Connectors¶
A connector is a bidirectional adapter between Mycel and an external system. Every connector can act as a source (receives data that triggers a flow) or a target (destination where a flow writes data). Some are naturally one-directional — email is output-only, cron is input-only — but most work both ways.
Connector Table¶
| Type | Driver / Examples | As Source | As Target |
|---|---|---|---|
rest |
HTTP server | Expose endpoints | — |
http |
HTTP client | — | Call APIs |
database |
postgres, mysql, sqlite, mongodb |
Query data | Insert/Update/Delete |
graphql |
GraphQL server/client | Expose schema | Query/Mutate |
queue |
rabbitmq, kafka, redis |
Consume messages | Publish messages |
grpc |
gRPC server/client | Expose services | Call services |
tcp |
TCP server/client | Receive connections | Send data |
cache |
memory, redis |
— | Read/write cache |
file |
Local filesystem | Watch for files | Write files |
s3 |
AWS S3, MinIO | Read objects | Write objects |
websocket |
WebSocket server | — | Push to clients |
sse |
Server-Sent Events | — | Push events |
cdc |
PostgreSQL WAL | Stream DB changes | — |
exec |
Shell commands | — | Execute commands |
email |
SMTP | — | Send emails |
slack |
Slack API | — | Send messages |
discord |
Discord API | — | Send messages |
sms |
Twilio | — | Send SMS |
push |
FCM, APNs | — | Push notifications |
webhook |
HTTP callbacks | — | Send webhooks |
soap |
SOAP 1.1/1.2 | Expose SOAP endpoints | Call SOAP services |
elasticsearch |
Elasticsearch | — | Index/Search |
oauth |
Google, GitHub, Apple, OIDC | OAuth callback | — |
mqtt |
MQTT 3.1.1/5.0 | Subscribe to topics | Publish messages |
ftp |
FTP, FTPS, SFTP | List/Download files | Upload/Delete files |
Defining a Connector¶
The connector name is how flows reference it: connector = "NAME" in a flow's from or to block.
Common Connectors¶
REST Server¶
connector "api" {
type = "rest"
port = 3000
cors {
origins = ["*"]
methods = ["GET", "POST", "PUT", "DELETE", "OPTIONS"]

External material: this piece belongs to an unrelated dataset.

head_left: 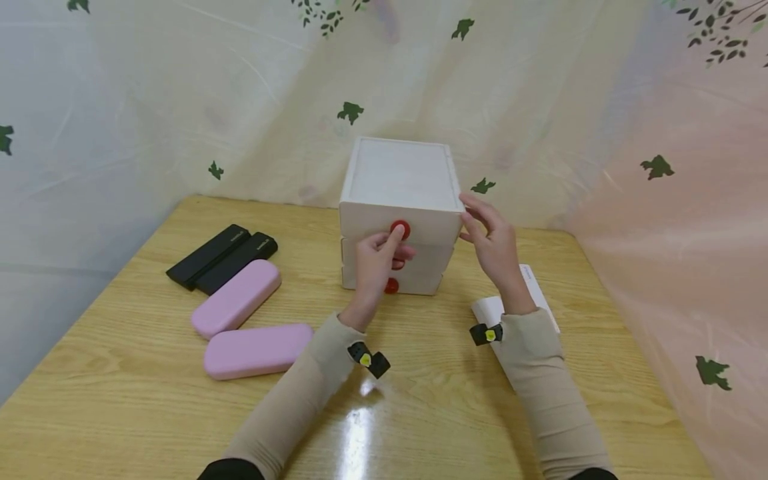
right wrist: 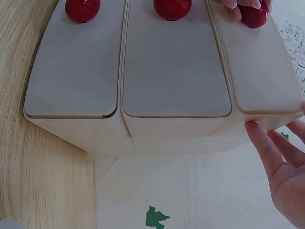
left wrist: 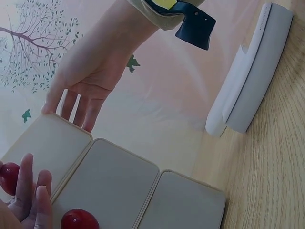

headers = ["Content-Type", "Authorization"]
}
}
HTTP Client¶
connector "external_api" {
type = "http"
base_url = "https://api.example.com"
timeout = "30s"
auth {
type = "bearer"
token = env("API_TOKEN")
}
retry {
count = 3
interval = "1s"
backoff = 2.0
}
}
Database¶
# PostgreSQL
connector "db" {
type = "database"
driver = "postgres"
host = env("PG_HOST")
port = 5432
database = env("PG_DATABASE")
user = env("PG_USER")
password = env("PG_PASSWORD")
ssl_mode = "require"
pool {
max = 100
min = 10
max_lifetime = 300
}
}
# MySQL
connector "mysql" {
type = "database"
driver = "mysql"
host = env("MYSQL_HOST")
port = 3306
database = env("MYSQL_DATABASE")
user = env("MYSQL_USER")
password = env("MYSQL_PASSWORD")
}
# SQLite (no server needed)
connector "local_db" {
type = "database"
driver = "sqlite"
database = "./data.db"
}
# MongoDB
connector "mongo" {
type = "database"
driver = "mongodb"
uri = env("MONGO_URI")
database = "myapp"
}
Message Queue¶
# RabbitMQ
connector "rabbit" {
type = "mq"
driver = "rabbitmq"
host = env("RABBITMQ_HOST")
port = 5672
user = "guest"
password = env("RABBITMQ_PASS")
vhost = "/"
}
# Kafka
connector "kafka" {
type = "mq"
driver = "kafka"
brokers = ["kafka:9092"]
}
# Redis Pub/Sub
connector "redis_events" {
type = "mq"
driver = "redis"
url = env("REDIS_URL", "redis://localhost:6379")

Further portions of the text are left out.